Because the practice of psychological assessment has a long history, many of the tests in current use have gone through several revisions. In general, appropriate practice dictates that the most current versions of these tests should be used. In some cases, however, earlier versions may be used if the professional wants to compare current results with those obtained on an evaluation conducted much earlier in the person's life.

Is the patient allowed to see the results of her psychological assessment?

Every patient is entitled to a clear explanation of the results of psychological  testing. Depending on the individual situation, it may be better simply to discuss the results rather than give the report. The doctor or mental health professional should be consulted about the results and about the best ways a patient can learn about them.

Who has access to assessment results?

In most cases, the results are sent to the referring doctor or agency requesting the evaluation.
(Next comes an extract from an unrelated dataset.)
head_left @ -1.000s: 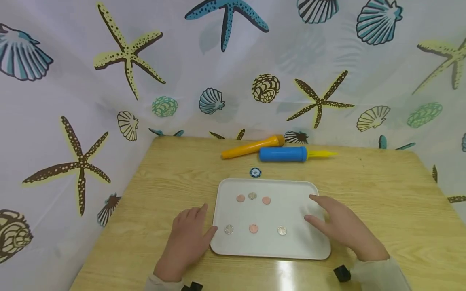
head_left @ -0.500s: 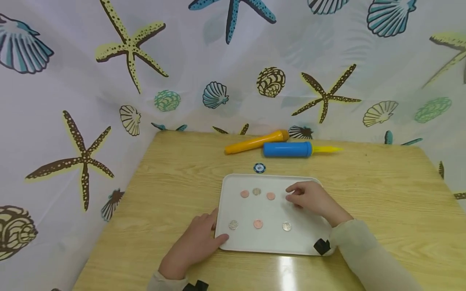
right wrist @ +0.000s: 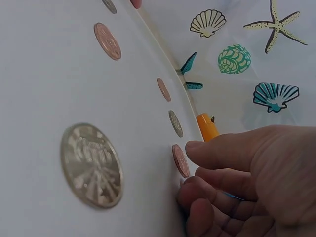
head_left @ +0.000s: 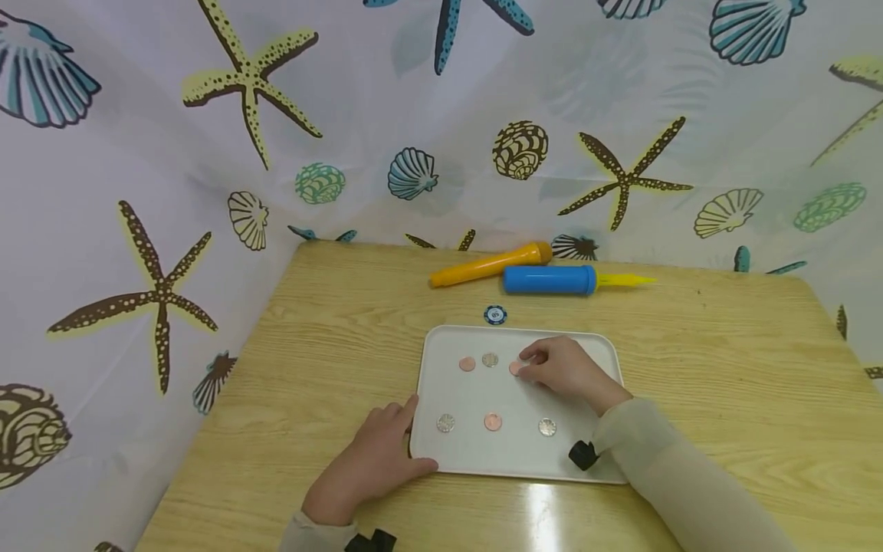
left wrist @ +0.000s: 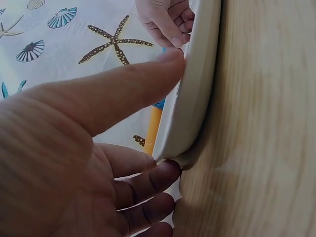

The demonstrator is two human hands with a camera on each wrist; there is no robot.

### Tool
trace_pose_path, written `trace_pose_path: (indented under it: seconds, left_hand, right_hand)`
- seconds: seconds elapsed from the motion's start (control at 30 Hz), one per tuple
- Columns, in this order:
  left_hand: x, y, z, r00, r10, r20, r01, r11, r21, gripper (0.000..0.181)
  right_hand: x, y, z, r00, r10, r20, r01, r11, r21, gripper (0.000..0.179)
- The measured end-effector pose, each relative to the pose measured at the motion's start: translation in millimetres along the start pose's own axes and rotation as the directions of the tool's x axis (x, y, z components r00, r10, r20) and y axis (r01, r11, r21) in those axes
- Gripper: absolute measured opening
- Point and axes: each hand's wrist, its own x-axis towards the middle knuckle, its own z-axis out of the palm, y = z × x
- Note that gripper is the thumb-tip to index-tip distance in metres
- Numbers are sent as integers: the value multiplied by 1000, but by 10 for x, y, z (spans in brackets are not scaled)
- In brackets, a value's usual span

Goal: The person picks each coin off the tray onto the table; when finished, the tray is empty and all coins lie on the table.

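Leftward over the tray (head_left: 469, 395), your right hand (head_left: 569, 372) has travelled since the earlier frame, and it now sits at the upper row's rightmost copper coin (head_left: 514, 369), a little right of centre in the head view. That coin lies flat on the tray. Your right thumb and forefinger stand parted beside it, not gripping it; whether they touch its edge, you cannot tell.

Left of it in the same row lie a silver coin (head_left: 490, 359) and another copper coin (head_left: 467, 363); nearer the tray's lower edge, a second row holds a left silver coin (head_left: 445, 423), a middle copper coin (head_left: 493, 422) and a right silver coin (head_left: 547, 427). Your left hand (head_left: 369, 460), fingers loosely extended, spans the tray's lower left corner, touching its rim.

The step in hand looks like lining up on that one coin. Your next move seems to call for closing thumb and forefinger on its thin edge, the left hand keeping the tray steady.

Above the tray on the wooden table (head_left: 331, 330) lie a round chip (head_left: 495, 315), a blue pump (head_left: 549, 280) and an orange stick (head_left: 490, 266), with shell-printed cloth (head_left: 469, 153) behind.
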Motion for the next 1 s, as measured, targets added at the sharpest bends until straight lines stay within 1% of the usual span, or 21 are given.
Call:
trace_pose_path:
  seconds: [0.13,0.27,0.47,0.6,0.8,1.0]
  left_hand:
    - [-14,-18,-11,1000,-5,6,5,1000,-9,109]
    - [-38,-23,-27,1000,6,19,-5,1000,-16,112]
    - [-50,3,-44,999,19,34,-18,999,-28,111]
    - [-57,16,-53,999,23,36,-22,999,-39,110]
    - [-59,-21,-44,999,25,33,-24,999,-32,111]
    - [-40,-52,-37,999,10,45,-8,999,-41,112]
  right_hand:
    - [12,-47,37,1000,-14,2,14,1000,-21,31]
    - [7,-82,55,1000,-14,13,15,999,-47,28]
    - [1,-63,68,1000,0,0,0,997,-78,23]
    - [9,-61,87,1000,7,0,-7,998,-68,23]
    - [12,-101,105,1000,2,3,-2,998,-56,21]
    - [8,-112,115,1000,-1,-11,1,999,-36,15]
If an insurance company pays for the assessment cost, a review doctor or nurse working for the company also has a right to see the report. Otherwise, the report will be released to third parties only with the patient's written permission, and there are strict rules of confidentiality that are followed. Be aware that there may be some circumstances (e.g., court-ordered psychological evaluation) where the rules of confidentiality do not apply. It is wise to clarify who will have access to the results of the evaluation before beginning.
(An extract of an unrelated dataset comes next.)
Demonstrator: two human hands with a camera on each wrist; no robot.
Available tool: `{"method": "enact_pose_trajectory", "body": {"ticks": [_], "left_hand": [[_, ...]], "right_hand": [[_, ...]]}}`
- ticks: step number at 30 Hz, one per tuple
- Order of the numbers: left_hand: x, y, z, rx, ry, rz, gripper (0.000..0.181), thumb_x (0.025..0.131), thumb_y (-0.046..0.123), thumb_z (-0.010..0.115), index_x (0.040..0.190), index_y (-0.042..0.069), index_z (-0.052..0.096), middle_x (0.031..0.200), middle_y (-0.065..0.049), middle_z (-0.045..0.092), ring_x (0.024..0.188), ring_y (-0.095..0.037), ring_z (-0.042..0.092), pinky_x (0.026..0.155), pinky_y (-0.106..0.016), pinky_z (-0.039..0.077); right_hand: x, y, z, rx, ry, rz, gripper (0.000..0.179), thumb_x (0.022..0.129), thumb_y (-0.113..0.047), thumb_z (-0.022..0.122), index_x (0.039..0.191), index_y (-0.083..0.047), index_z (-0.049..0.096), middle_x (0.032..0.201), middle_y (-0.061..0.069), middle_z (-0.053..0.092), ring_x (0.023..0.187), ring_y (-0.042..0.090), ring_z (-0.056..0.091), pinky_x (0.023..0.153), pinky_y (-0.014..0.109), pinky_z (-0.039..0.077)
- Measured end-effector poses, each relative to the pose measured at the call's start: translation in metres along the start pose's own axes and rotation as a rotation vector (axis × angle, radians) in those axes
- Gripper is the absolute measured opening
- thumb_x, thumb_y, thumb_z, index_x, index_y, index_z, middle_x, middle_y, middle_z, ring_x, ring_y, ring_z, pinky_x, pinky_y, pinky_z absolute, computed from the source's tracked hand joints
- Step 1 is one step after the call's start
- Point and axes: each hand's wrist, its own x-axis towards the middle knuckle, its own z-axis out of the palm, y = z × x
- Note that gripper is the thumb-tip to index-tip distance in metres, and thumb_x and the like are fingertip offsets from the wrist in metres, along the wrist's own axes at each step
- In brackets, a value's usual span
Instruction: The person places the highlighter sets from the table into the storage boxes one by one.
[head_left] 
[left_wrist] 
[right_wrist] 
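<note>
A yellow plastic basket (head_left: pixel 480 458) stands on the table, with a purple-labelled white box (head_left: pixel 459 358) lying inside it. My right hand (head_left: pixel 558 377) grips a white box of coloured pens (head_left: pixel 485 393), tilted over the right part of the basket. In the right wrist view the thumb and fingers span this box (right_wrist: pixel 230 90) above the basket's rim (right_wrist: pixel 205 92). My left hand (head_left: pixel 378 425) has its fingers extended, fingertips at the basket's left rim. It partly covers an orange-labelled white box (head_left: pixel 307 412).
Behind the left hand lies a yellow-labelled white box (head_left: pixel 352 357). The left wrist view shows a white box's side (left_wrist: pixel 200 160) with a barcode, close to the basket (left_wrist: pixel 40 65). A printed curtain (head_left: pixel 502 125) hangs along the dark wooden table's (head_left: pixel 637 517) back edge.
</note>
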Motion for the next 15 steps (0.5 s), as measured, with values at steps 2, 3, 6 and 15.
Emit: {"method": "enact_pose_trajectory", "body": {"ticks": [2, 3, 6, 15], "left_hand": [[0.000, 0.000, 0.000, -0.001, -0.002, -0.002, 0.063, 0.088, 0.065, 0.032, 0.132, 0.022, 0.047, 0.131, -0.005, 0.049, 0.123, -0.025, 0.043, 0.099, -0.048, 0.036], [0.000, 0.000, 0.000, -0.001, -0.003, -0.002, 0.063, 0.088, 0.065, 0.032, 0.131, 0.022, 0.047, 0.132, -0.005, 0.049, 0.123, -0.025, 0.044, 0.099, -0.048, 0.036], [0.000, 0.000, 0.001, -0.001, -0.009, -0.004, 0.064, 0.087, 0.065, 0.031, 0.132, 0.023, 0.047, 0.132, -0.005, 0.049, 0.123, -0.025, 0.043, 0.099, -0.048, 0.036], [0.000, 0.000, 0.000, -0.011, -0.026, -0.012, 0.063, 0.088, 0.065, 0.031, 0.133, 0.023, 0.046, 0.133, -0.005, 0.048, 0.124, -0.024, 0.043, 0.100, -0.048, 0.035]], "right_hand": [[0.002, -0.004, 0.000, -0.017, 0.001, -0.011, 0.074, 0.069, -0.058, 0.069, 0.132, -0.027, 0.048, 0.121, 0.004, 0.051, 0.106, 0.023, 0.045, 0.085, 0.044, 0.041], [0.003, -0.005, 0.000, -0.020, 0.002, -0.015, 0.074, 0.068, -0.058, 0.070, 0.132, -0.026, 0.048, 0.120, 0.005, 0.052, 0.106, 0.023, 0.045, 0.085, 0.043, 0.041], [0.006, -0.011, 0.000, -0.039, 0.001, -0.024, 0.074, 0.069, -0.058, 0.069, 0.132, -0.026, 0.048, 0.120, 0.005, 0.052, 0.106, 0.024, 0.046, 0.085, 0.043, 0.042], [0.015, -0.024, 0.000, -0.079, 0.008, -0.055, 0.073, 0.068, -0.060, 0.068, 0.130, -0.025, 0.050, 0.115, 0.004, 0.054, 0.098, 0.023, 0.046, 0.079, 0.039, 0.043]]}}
Psychological tests may be able to describe my current situation, but how good are they at predicting behavior?

Psychological and neuropsychological tests can predict general trends and behaviors, but are not designed to predict future actions, thoughts, feelings or
behaviors. For example, the ability of psychological tests to predict violence or suicide is limited, though suspicion might be raised by specific test findings. Such predictions are improved by establishing an ongoing relationship with a professional over a longer period of time.

How accurate are the results of my assessment?

Most psychological and neuropsychological tests are reasonably accurate within a specified range. Each test is subject to measurement error, and the size of such errors is known through test development research. Thus, though a specific IQ or depression score is obtained, a "true" score should be thought of as falling close to the measured score. Many psychological assessments contain more than one measure of the same ability or personality trait. If the measures agree, more confidence can be placed in the results. A discussion of the issue of accuracy and stability of the test results with the professional who conducts the assessment is important.

How much do psychological assessments cost?

Psychologists and other mental health professionals usually charge on a per-hour basis for psychological and neuropsychological testing. Tests that do not require a lot of face-to-face effort on the part of the professional (e.g., questionnaires that a patient completes by herself) are less expensive than those the psychologist must administer. The per-hour fee varies widely depending upon the setting. It makes sense to determine beforehand what the estimated total cost of the evaluation (including report and whether feedback session is included) will be.

Will insurance pay for psychological assessment?

It depends. Some insurance policies have mental health benefits that will pay for a limited amount of psychological testing. Medical insurance policies may cover all or part of psychological testing if it can be shown to be "medically necessary." This is most commonly true for neuropsychological assessment of a patient who has cognitive problems related to a documented medical condition. Insurance reimbursement is generally better for physician-referred assessments. It is standard practice for the professional to obtain pre-authorization from the insurance company before the assessment begins. Prior to making an appointment for testing, call the insurance company and verify benefits for psychological or neuropsychological testing.